→ **Assigned task**
Which lines of the data contain the string "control"? Copy every one.

→ **Data for review**
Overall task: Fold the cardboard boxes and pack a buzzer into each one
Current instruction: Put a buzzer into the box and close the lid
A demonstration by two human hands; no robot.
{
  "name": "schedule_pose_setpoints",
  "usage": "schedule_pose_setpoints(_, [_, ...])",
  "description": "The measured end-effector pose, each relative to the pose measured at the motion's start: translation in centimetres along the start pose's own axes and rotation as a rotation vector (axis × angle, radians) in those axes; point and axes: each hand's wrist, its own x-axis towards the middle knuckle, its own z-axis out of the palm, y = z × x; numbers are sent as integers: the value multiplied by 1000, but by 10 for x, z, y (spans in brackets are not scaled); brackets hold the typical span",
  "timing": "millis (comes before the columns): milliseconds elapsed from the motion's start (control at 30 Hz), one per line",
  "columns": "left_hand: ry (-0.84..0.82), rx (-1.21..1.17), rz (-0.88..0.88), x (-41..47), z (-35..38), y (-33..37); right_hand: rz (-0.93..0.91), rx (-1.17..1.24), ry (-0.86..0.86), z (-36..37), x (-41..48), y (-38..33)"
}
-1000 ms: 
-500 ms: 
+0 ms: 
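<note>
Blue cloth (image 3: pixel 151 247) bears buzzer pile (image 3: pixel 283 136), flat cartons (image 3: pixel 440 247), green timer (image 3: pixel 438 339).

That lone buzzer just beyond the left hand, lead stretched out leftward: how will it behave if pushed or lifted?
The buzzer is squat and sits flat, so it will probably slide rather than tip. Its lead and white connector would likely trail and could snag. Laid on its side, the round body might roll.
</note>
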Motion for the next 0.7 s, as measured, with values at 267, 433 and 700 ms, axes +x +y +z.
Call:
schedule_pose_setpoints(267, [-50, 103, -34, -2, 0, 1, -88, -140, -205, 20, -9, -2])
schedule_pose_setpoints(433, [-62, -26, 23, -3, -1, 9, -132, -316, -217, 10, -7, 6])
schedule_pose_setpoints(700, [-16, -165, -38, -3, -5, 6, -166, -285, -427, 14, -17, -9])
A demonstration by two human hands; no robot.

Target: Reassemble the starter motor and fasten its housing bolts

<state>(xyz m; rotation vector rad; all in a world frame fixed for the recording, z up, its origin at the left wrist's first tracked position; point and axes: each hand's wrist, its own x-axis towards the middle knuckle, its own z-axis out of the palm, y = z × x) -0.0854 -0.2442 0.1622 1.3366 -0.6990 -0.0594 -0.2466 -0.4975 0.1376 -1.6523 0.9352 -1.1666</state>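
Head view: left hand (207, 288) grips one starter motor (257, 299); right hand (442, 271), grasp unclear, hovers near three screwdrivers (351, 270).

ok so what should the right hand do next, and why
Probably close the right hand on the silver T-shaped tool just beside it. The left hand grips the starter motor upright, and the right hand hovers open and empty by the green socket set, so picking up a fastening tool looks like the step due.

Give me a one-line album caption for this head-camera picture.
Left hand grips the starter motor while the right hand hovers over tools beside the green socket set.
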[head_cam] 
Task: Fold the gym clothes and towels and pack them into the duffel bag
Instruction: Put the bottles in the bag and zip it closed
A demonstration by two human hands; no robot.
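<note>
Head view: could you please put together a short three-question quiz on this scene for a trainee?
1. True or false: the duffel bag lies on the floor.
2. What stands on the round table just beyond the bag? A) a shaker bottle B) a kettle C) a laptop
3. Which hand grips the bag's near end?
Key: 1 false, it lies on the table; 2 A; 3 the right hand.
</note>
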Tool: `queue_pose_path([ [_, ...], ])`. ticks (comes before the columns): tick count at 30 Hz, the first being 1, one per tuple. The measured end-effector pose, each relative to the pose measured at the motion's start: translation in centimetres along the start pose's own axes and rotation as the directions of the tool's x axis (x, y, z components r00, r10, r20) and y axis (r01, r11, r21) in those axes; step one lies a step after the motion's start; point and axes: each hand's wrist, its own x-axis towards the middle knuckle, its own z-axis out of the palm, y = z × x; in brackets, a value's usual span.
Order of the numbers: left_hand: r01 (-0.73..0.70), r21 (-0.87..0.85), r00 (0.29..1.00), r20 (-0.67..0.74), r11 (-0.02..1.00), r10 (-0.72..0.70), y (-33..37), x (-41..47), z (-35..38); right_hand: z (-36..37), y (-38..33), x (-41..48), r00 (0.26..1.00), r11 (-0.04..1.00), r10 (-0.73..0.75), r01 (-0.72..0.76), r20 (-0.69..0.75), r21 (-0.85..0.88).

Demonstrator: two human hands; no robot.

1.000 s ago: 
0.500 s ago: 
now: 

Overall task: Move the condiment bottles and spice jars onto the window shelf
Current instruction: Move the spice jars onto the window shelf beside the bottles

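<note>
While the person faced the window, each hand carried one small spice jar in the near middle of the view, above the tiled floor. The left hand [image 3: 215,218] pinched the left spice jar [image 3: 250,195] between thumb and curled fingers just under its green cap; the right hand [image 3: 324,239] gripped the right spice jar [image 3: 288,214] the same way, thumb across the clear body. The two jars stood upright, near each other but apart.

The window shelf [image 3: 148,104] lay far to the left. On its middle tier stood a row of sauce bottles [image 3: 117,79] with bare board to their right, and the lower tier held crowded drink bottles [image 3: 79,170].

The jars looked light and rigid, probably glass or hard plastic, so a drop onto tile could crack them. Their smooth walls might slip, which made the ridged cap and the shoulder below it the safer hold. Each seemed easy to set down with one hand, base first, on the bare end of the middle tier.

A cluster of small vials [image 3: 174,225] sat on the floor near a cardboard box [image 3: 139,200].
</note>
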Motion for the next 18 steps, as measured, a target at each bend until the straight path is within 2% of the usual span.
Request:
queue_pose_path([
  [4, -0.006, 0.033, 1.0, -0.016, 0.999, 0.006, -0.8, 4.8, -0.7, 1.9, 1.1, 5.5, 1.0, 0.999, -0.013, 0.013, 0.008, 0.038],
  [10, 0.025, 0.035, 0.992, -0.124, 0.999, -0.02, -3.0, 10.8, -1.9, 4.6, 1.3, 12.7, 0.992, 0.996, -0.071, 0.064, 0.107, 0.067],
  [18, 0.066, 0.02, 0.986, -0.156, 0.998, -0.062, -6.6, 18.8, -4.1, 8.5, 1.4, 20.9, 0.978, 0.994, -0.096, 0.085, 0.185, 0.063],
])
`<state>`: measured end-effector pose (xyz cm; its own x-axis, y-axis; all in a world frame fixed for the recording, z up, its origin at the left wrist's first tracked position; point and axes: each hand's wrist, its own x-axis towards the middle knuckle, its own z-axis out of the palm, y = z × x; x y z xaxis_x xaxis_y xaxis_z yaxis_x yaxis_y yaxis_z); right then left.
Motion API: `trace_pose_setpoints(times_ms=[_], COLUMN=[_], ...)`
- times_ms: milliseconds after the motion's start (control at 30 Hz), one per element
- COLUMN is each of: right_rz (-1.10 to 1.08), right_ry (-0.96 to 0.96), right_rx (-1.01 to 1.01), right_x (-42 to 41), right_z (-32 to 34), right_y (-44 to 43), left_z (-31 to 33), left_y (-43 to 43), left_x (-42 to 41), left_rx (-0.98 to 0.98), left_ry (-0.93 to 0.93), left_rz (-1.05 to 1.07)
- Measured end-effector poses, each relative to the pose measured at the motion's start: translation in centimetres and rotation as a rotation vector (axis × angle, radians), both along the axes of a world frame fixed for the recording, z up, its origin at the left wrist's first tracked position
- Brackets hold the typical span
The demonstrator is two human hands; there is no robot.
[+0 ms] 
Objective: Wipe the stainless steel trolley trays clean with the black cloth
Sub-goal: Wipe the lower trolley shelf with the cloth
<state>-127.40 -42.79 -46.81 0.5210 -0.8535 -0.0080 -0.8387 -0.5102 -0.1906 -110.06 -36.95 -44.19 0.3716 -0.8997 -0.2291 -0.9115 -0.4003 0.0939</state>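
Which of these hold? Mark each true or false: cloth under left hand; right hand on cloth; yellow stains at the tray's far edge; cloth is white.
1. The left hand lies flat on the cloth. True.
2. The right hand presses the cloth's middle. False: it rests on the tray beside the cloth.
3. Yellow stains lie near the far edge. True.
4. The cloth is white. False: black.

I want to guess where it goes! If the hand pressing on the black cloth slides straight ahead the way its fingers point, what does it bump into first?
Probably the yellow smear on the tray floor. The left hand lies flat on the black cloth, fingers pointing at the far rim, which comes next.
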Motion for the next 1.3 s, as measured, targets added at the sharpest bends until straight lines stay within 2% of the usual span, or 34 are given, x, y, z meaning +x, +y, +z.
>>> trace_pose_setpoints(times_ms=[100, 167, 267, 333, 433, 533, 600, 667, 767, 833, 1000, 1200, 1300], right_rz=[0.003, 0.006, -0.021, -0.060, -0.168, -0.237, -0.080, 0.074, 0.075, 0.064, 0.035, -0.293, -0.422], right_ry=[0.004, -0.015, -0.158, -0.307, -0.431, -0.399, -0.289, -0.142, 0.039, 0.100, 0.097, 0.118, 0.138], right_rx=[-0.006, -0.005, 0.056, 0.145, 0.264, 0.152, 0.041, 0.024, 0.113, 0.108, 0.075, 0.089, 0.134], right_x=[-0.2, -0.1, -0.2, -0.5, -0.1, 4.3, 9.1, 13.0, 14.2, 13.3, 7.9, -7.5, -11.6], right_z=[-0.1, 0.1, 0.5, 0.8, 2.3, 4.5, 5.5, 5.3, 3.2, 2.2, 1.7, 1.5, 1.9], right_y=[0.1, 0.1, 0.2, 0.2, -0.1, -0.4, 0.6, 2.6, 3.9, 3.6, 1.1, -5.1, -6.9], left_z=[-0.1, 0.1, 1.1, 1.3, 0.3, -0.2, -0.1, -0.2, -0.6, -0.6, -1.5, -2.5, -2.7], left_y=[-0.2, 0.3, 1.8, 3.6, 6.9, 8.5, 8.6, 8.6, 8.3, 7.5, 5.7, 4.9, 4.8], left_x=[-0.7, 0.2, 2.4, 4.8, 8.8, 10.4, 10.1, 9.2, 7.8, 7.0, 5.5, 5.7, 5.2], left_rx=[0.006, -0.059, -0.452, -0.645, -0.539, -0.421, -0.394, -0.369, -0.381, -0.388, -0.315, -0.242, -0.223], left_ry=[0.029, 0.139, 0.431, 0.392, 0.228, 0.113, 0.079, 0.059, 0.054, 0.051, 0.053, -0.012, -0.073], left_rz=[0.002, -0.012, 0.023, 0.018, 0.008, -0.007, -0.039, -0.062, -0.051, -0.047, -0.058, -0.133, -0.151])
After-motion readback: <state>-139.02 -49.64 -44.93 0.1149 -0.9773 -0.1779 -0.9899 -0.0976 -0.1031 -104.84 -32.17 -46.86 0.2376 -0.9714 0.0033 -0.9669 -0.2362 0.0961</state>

→ **Written answer**
  "timing": "millis (comes before the columns): milliseconds elapsed from the motion's start (control at 30 Hz), one per line",
- times_ms: milliseconds after the motion's start (control at 30 Hz), one per element

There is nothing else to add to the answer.